### Instructions to follow
Please print every line of the listing, unchanged.

### Data segment
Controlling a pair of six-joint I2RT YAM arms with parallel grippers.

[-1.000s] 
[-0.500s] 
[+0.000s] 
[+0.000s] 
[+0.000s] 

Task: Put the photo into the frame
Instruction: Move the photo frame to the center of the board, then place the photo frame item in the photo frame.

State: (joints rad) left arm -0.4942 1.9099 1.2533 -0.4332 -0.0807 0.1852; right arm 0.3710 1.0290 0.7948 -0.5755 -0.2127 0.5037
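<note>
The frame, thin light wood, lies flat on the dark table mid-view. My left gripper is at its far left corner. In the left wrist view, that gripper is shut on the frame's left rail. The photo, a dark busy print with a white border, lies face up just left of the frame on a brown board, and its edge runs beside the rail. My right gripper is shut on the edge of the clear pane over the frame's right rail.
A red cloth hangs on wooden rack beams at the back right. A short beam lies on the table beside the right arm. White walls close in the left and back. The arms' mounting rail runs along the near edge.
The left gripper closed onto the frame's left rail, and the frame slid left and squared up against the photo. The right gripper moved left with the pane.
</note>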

### Your response
Controlling a pair of six-joint I2RT YAM arms with parallel grippers.

[-1.000s] 
[-0.500s] 
[+0.000s] 
[+0.000s] 
[+0.000s] 

Task: Put the photo into the frame
Instruction: Move the photo frame to the center of the board, then place the photo frame item in the photo frame.

State: (joints rad) left arm -0.4942 1.9099 1.2533 -0.4332 -0.0807 0.1852; right arm 0.3710 1.0290 0.7948 -0.5755 -0.2127 0.5037
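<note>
The frame, thin light wood, lies flat on the dark table mid-view. My left gripper is at its far left corner. In the left wrist view, that gripper is shut on the frame's left rail. The photo, a dark busy print with a white border, lies face up just left of the frame on a brown board, and its edge runs beside the rail. My right gripper is shut on the edge of the clear pane over the frame's right rail.
A red cloth hangs on wooden rack beams at the back right. A short beam lies on the table beside the right arm. White walls close in the left and back. The arms' mounting rail runs along the near edge.
The left gripper closed onto the frame's left rail, and the frame slid left and squared up against the photo. The right gripper moved left with the pane.
</note>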

Nothing else is needed for this exercise.